Study on the differences of two mouse models of hepatitis B virus infection by transduction with rAAV8-1. 3HBV.
- Author:
Gang WANG
1
;
Xiao-Yan DONG
;
Wen-Hong TIAN
;
Chi-Jie YU
;
Gang ZHENG
;
Jie GAO
;
Guo-Jing WANG
;
Guo-Chao WEI
;
Yu-Sen ZHOU
;
Xiao-Bing WU
Author Information
1. Institute for Viral Disease Control and Prevention, Chinese Center for Disease Control and Prevention, Beijing 100052, China.
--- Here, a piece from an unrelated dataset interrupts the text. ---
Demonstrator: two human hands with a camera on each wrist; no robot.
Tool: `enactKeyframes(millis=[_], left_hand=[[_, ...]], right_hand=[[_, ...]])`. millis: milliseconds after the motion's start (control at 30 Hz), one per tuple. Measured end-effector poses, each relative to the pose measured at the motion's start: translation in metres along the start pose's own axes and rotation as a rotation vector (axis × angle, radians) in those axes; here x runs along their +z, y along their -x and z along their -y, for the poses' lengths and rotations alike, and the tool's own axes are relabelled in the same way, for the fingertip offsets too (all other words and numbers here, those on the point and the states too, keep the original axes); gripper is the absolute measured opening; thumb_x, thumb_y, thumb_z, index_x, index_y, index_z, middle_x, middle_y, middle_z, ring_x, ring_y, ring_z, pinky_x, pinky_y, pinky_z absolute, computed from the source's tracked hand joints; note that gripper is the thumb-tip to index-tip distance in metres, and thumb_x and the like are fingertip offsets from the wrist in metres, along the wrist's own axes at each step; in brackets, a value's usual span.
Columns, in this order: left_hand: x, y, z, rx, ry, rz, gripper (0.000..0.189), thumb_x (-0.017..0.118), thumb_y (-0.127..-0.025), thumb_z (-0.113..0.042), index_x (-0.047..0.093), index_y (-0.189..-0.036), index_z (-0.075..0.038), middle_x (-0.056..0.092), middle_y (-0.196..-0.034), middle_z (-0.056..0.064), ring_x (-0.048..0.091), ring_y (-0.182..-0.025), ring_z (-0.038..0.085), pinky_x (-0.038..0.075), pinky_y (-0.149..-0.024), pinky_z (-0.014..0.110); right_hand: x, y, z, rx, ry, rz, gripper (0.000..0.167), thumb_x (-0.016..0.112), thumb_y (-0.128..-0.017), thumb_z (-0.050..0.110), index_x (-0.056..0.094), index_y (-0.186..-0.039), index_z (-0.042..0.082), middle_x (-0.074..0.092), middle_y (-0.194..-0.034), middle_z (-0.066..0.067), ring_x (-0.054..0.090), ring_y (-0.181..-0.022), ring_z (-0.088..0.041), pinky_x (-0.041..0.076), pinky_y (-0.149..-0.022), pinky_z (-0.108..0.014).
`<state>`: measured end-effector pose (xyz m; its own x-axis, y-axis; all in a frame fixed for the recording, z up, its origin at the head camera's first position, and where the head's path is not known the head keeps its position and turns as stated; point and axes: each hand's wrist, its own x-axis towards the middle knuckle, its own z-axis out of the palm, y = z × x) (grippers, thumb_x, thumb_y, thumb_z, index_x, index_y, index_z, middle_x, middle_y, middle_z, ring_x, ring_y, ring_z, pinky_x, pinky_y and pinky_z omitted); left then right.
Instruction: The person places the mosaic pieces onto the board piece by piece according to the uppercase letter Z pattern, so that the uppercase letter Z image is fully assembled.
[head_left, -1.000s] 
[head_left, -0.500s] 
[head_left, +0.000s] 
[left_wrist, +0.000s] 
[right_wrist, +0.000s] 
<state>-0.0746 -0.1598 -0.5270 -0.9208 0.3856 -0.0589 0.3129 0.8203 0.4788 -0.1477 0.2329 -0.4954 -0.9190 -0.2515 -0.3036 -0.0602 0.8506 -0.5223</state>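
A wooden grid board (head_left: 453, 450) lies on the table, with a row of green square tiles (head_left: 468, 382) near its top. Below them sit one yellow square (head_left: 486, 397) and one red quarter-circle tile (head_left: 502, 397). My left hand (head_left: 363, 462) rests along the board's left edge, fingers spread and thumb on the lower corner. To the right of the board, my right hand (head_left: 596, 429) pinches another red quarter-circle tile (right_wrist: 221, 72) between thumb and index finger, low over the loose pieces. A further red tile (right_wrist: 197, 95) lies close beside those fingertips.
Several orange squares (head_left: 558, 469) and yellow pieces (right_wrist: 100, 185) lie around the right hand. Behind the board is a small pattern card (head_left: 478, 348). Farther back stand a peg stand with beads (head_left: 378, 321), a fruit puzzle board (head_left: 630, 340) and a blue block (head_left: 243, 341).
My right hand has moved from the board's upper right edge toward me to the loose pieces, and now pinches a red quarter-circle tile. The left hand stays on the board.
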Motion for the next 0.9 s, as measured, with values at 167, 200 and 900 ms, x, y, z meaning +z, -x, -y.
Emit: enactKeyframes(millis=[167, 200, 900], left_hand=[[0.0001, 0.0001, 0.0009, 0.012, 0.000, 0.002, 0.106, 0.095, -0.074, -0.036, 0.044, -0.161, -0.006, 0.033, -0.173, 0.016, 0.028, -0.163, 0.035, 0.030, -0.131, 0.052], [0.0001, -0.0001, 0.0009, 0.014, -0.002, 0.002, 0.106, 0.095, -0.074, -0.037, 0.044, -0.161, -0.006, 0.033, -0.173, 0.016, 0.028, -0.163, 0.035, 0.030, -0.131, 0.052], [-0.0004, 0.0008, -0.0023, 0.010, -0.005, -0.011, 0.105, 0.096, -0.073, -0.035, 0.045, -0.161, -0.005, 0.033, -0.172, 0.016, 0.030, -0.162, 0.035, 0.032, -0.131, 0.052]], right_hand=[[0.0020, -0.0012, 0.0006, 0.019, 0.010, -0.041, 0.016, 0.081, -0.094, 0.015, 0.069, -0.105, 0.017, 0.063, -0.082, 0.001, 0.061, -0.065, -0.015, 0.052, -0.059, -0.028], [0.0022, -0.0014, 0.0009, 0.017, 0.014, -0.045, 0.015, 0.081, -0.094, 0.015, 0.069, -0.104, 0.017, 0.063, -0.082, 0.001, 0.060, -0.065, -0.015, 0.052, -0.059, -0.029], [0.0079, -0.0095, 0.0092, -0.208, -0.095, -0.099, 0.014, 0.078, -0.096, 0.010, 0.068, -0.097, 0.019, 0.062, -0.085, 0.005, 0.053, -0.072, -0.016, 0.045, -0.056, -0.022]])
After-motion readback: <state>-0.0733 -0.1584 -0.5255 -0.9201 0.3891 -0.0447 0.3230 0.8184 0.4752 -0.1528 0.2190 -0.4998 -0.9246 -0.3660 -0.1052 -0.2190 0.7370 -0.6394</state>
- Publication Type:Journal Article
- MeSH:
Animals;
Dependovirus;
genetics;
metabolism;
Disease Models, Animal;
Genetic Vectors;
genetics;
metabolism;
Hepatitis B;
immunology;
virology;
Hepatitis B Antibodies;
immunology;
Hepatitis B Surface Antigens;
immunology;
Hepatitis B e Antigens;
immunology;
Hepatitis B virus;
genetics;
immunology;
physiology;
Hepatocytes;
immunology;
virology;
Humans;
Male;
Mice;
Mice, Inbred BALB C;
Mice, Inbred C57BL;
Transduction, Genetic;
Virus Replication
- From:
Chinese Journal of Virology
2012;28(5):541-547
- CountryChina
- Language:Chinese
-
Abstract:
We recently developed a mouse model of hepatitis B virus (HBV) chronic infection by intravenous (i.v.) injection with rAAV8-1. 3HBV to C57BL/6 mice. To define the responses of different mouse strains after injection with rAAV8-1. 3HBV, we intravenously injected rAAV8-1. 3HBV at doses of 4 x10(9) (Viral genome,vg), 4 x 10(10) vg and 4 x 10(11) vg to C57BL/6 and BALB/c mice,respectively, and determined the levels of serum HBV antigen and antibody by ELISA,serum viral DNA by real-time PCR,and HBcAg expression in liver by immunohistochemical staining. For C57BL/6 mouse strain with injection of rAAV8-1. 3HBV at three doses, 100% of the mice carried HBV for more than 8 months. The levels of serum HBsAg and HBeAg, serum viral DNA and HBcAg-positive hepatocytes increased in a rAAV8-1. 3HBV dose-dependent manner. For C57BL/6 mice injected with rAAV8-1. 3HBV at the dose of 4 x 10(11) vg,over 40% of hepatocytes expressed HBcAg and serum viral DNA reached over 10(5) IU/mL. No HBV antibody was detected in sera of C57BL/6 mice. For BALB/c mice with injection of rAAV8-1. 3HBV at three doses, serum HBeAg, serum viral DNA and HBcAg-positive hepatocytes persisted for more than 8 months, but serum HBsAg declined remarkably at 2 weeks after injection. The levels of serum HBeAg and HBcAg-positive hepatocytes in BALB/c mice increased in a rAAV8-1. 3HBV dose-dependent manner. Injection with rAAV8-1. 3HBV at the dose of 4 x 10(11) vg resulted in over 50% of BALB/c mice hepatocytes expressing HBcAg. Serum anti-HBsAg were detected in BALB/c mice with rAAV8-1. 3HBV injection at the dose of 4 x10 (10) vg. In conclusion, both C57BL/6 and BALB/c strains can be developed to chronic HBV infection mouse models by i. v. injection with rAAV8-1. 3HBV at doses of 4 x10(9) - 4 x 10(11) vg and the levels of HBV replication increase in a rAAV8-1. 3HBV dose-dependent manner. In contrast to C57BL/6 strain, the BALB/c mice carry out humoral immunity to HBsAg, but fail to mediate HBV clearance.